ペインティング ギフト日記  
PAINTING GIFT DIYARY

2021.04.16

ウミガメに思いを馳せて

私が幼いときから両親は共働きで、夏休みになるとよく母に祖母の家へ連れてかれました。

お泊まりになることも多く、祖母の家で大人しく絵を描いたりパズルで遊んだり、本を読んだり…

元々1人遊びが好きで私自身は毎日楽しく過ごしていたのですが、そんな私を一日中見ていた祖母は退屈そうだと思ったのかもしれません。

生まれて初めての水族館は祖母と2人で。せっかくの夏休みなんだから、と祖母の提案で出かけることになりました。車で外へ連れて行ってもらうこと自体が久しぶりで、少しワクワクしていたことを今でも覚えています。

2人で行った水族館はとても静かでした。魚たちはこちらの視線も気にせず悠然と泳いでいて、私は目の前の水槽に吸い込まれるかのように近づいていきました。

どの水槽も私にとっては初めての世界が広がっていて、顔を近づけては祖母に魚の名前を聞いたり、好きな色の魚を探したり、とにかく楽しみながら水族館内を進みます。

ある程度館内をまわっていくと、満足感と共に疲労を少し感じ始め、「そろそろレストランで昼食を食べようか。」と祖母が尋ねてきたそのとき、

「あ、亀だ!」

私は無意識に走り出していました。さっきまでの疲れも祖母との会話も忘れて、一目散に。

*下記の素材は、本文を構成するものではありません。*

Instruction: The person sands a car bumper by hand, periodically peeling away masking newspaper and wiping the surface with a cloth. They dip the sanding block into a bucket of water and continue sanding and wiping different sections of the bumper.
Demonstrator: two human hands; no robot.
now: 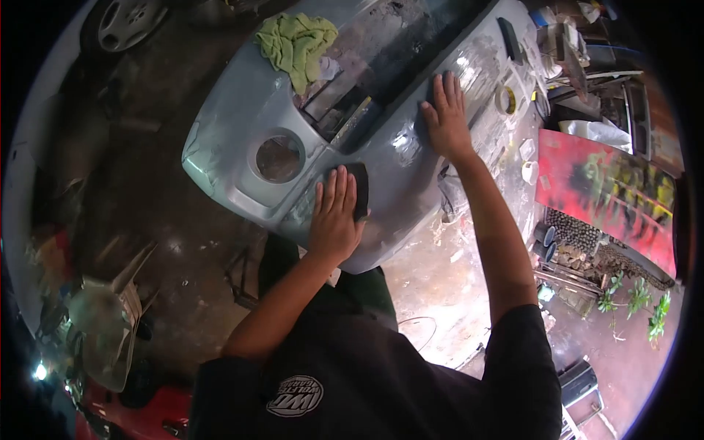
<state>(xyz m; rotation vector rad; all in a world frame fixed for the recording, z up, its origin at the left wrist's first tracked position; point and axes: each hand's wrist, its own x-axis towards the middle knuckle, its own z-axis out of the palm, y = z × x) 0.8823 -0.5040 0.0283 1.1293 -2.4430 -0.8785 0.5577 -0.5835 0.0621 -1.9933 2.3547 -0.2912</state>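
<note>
A grey car bumper [235, 121] lies in front of me, with a round hole and a long opening in it. My left hand [337, 220] presses a dark piece of sandpaper [359, 183] against the bumper's near corner, fingers stretched over it and part of the sheet sticking out on the right. Farther up the bumper, my right hand [449, 125] rests flat on the smooth surface, with nothing in it. A crumpled green cloth [295, 48] is draped over the far left part of the bumper.
A roll of tape [505, 99] sits right of the bumper. Beyond it stand a red panel [579, 176] with blotchy paint and stacked scrap. A wheel [125, 22] is at the upper left, and a plastic chair [110, 330] at the lower left.
</note>
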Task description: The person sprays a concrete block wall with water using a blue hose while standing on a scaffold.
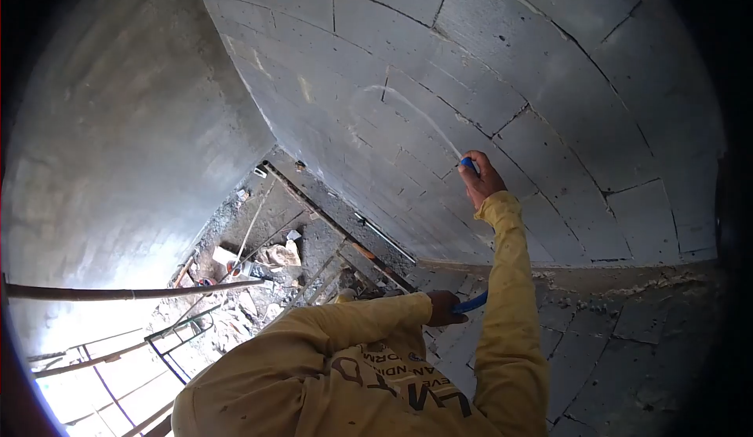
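Note:
My right hand (484, 180) is raised towards the grey block wall (549, 92), its fingers wrapped round the end of a blue hose (471, 302). From the hose tip a thin stream of water (427, 119) arcs up and left over the wall. Lower down, near my chest, my left hand (446, 309) is closed on the same hose. Part of the hose is hidden behind my right sleeve. Dark joint lines and small pits mark the wall.
A smoother grey wall (133, 115) stands at the left and meets the block wall in a corner. Far below, rubble and sacks (278, 255) lie among poles. A long pole (133, 293) crosses the left side above a green metal frame (180, 331).

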`<state>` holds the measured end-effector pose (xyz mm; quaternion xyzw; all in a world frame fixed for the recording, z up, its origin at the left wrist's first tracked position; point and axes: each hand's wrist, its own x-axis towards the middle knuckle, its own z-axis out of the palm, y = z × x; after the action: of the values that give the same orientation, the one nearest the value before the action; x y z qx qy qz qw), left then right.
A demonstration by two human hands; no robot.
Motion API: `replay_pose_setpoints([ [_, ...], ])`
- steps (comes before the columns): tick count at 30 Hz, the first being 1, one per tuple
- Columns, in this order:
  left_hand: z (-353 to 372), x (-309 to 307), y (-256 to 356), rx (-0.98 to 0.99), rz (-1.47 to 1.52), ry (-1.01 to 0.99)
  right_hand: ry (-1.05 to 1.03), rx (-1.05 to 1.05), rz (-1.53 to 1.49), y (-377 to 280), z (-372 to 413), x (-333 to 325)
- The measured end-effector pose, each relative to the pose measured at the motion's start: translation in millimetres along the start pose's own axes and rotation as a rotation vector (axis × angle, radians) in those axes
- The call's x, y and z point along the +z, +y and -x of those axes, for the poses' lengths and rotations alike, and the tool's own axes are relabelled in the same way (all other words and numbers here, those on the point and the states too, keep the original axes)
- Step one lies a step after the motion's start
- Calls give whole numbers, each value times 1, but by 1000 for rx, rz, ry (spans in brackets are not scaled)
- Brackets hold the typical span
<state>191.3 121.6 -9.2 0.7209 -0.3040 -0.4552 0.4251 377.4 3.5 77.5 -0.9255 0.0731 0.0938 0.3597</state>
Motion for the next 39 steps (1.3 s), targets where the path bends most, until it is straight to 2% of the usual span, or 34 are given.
replay_pose_setpoints([
  [3, 3, -1, 2, 3, -2, 25, 17, -74, -12, -10, 3, 7],
  [6, 2, 0, -1, 4, 18, 34, -25, -43, -105, -32, 11, 0],
  [9, 6, -6, 3, 3, 8, 41, 14, -1, 1, -37, 10, -3],
  [12, 9, -4, 7, -11, 1, 9, 107, -176, 191, 4, -3, 10],
  [15, 8, 2, 4, 3, -31, -37, -22, 43, 222, 33, 0, 8],
  [20, 16, -1, 9, 10, -54, -106, 55, 63, 128, 106, 4, -1],
  [24, 17, -4, 11, 29, -89, -120, 92, 276, -253, 103, 41, -33],
  [25, 12, 2, 4, 50, -102, -113, 98, 380, -236, 91, 54, -43],
  [31, 0, 16, -7, 156, -120, -99, 134, 667, -207, 134, 90, -57],
  [34, -1, 14, -4, 130, -138, -111, 268, 627, -352, 150, 108, -68],
  [39, -1, 12, 4, 139, -178, -134, 240, 764, -366, 176, 125, -70],
])
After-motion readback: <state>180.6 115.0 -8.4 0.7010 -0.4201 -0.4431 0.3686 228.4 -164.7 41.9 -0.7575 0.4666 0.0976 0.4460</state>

そこにはカラフルな魚たちで彩られたとても大きな水槽、その中を優雅に泳ぐウミガメ。

「うわあ…竜宮城みたい…!」と踵を持ち上げながらじっくり眺めていると、「本当に綺麗だねえ…」と後ろから祖母も近づいてきました。

それから会話もなく、ただ2人でじっとその場に立っているだけ。でもなんだかそれがとても幸せでした。

それ以降、私は何かで悩んだり気が沈んでいたり、1人になりたいと思った時はその水槽を訪れることにしました。

有限の水槽の奥に感じられる無限の海と、自由。学生のときも自分自身が分からなくなったら訪れて、落ち着くまで水槽を前に立ち尽くしていました。

それからだいぶ月日が経ち、仕事の関係で生まれ育ったこの地から離れると決まった日、やはり思い出されるあの水槽。

「あの水槽とももうお別れか…」と思うとなんだか寂しくて、今度は私から祖母を水族館へ誘いました。

今度は電車に揺られて水族館へ。水族館は相変わらず静かで、魚もウミガメもゆったりと泳ぎます。

2人で再び水槽を見上げると、何も変わらないその空間に安心しながらも、もう二度と見れないのかな…なんて、気がつくとそっと水槽の中を撮影していました。

その写真は絵画として今、私の部屋に飾ってあります。

新しい生活が始まる不安から、懐かしい光景が、この絵画がきっと私を守ってくれる。

ウミガメと共に、これからの人生も頑張っていこうと思います。